IES is a South Australian-based company that specialises in the design and manufacture of microelectronic components for consumer products such as kettles and hair straighteners. The company's products include integrated circuits (silicon chips), thick film hybrids (ceramic substrate) and surface-mounted printed circuit board assemblies and modules.

IES was awarded the Gold Cup for the design and commercialisation of an integrated circuit used in a range of lighting products (including garden solar lamps) in North America. First production orders were placed in 2004 for three million circuits, increasing to a total of 20 million to date.

Anthony Kittel, managing director of Redarc Electronics, won the Legrand Excellence in Entrepreneurship Award for his research, design and manufacture of a range of electronic voltage converters, inverters, power supplies, battery chargers, electrics brake products and associated automotive products for the transportation industry.

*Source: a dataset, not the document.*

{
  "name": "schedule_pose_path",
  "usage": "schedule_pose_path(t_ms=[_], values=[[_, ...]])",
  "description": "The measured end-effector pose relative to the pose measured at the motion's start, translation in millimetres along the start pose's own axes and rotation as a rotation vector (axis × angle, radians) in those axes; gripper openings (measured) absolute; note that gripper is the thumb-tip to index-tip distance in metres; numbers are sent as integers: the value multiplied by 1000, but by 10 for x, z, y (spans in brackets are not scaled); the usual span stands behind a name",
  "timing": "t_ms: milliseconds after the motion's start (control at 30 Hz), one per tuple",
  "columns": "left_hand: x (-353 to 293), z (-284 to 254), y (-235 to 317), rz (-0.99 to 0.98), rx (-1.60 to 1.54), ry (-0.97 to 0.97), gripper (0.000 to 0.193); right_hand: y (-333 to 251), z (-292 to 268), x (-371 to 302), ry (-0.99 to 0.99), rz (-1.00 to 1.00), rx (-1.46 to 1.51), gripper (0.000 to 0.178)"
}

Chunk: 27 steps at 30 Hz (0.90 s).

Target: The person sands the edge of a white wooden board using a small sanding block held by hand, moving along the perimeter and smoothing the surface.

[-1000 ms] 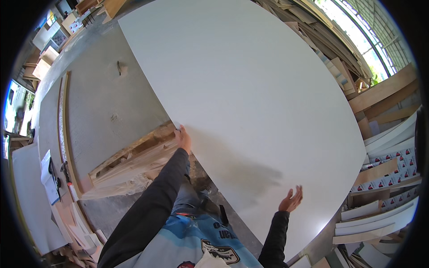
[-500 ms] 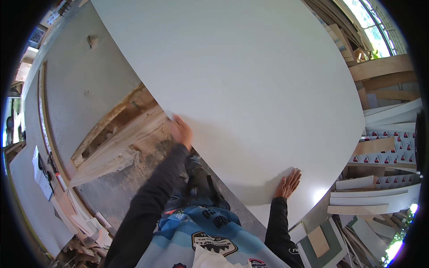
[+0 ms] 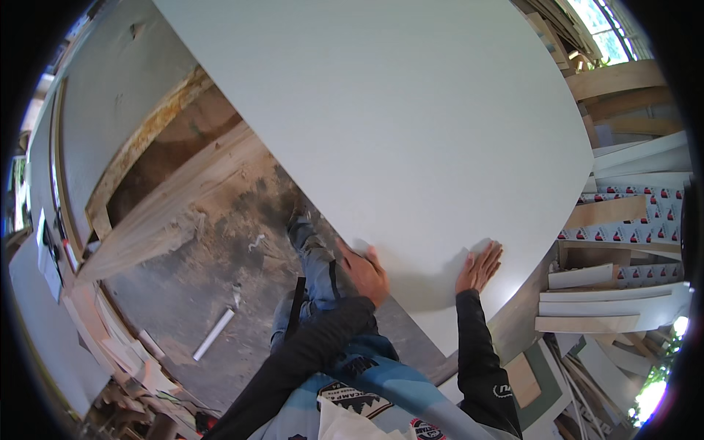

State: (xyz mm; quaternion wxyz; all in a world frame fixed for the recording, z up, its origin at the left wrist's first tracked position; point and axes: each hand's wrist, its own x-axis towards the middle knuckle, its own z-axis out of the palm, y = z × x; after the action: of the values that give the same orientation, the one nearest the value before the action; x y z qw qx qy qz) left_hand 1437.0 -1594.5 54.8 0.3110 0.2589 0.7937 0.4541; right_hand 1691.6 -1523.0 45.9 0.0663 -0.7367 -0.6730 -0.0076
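Note:
A large white panel (image 3: 411,132) stretches from the far side down to a corner near my body. My left hand (image 3: 367,275) holds the panel's left edge, its thumb on the top face and its other fingers along the edge, partly hidden. Flat on the panel's surface, close to the near right side, rests my right hand (image 3: 480,268) with fingers stretched out and nothing in them.
To the left is a grey board-topped bench (image 3: 117,125) with a rough wooden edge and plastic sheeting (image 3: 180,198) below. A white strip (image 3: 213,334) lies on the stained floor. Stacked board offcuts (image 3: 609,308) fill the right side. Cut pieces (image 3: 121,334) lean at lower left.
My left hand has slid along the panel's edge toward my body and to the right. My right hand stays flat on the panel, slightly higher in view. More floor shows at left.

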Motion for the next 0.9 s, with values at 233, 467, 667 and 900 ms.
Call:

A new award introduced last year was created to recognise the Electronic Graduate of the Year. Judges were so impressed with two of the nominations that the award was split between the top two finalists this year. Jason Turner from Redarc and David Blockow from Tenix Defence were awarded joint Advertiser Electronics Graduates of the Year.

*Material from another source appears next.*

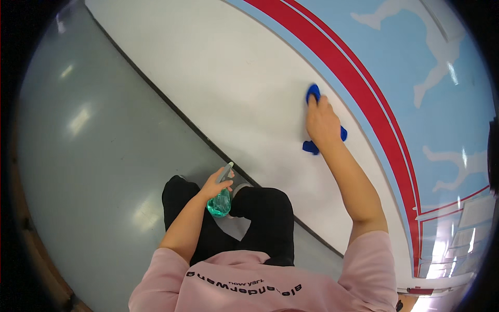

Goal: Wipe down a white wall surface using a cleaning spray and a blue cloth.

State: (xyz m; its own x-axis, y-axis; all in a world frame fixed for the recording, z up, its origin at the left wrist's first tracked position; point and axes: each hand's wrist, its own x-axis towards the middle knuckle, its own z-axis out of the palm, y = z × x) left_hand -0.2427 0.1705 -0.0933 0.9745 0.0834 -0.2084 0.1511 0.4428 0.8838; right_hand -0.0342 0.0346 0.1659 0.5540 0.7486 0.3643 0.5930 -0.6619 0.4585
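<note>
My right hand [323, 120] reaches out to the right and presses a blue cloth [312, 147] against a white surface [234, 78]. Parts of the cloth stick out above the fingers and on both sides of the palm; the rest is hidden under the hand. Close to my knees, my left hand [215, 183] grips a spray bottle [219, 204] by its neck. The bottle has a grey trigger head with a pale nozzle, and a clear body with green liquid in it. Its nozzle points up and right, near the dark edge strip of the white surface.
A dark strip [174, 108] runs diagonally between the white surface and the glossy grey floor [88, 156]. Beyond the white surface, at right, rises a light blue wall [395, 57] with red bands [358, 78] and pale figures. My black-trousered legs [267, 218] are bent below me.
</note>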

Turner's most valuable contribution to Redarc has been some project work that has never been attempted in Australia before. This has involved the design, development and implementation of an interface device that allows an automated manual truck transmission to communicate and function in a vehicle fitted with a manual transmission. Jason presented a working prototype and then supplied the customer with some custom-made tools to fine-tune the prototype.

Blockow has shone in the area of tracking systems in his role as graduate engineer at Tenix Defence. Blockow joined Tenix after completing a Bachelor of Maths and Computer Science degree at Adelaide University almost three years ago. Since then he has been the engineer primarily responsible for the design and development of tacking systems and multiple projects including target tracking using an electro-optic camera stabilised on an unmanned aerial vehicle networking of ship-borne radar systems and sensor networking of heterogeneous sensors for surveillance work.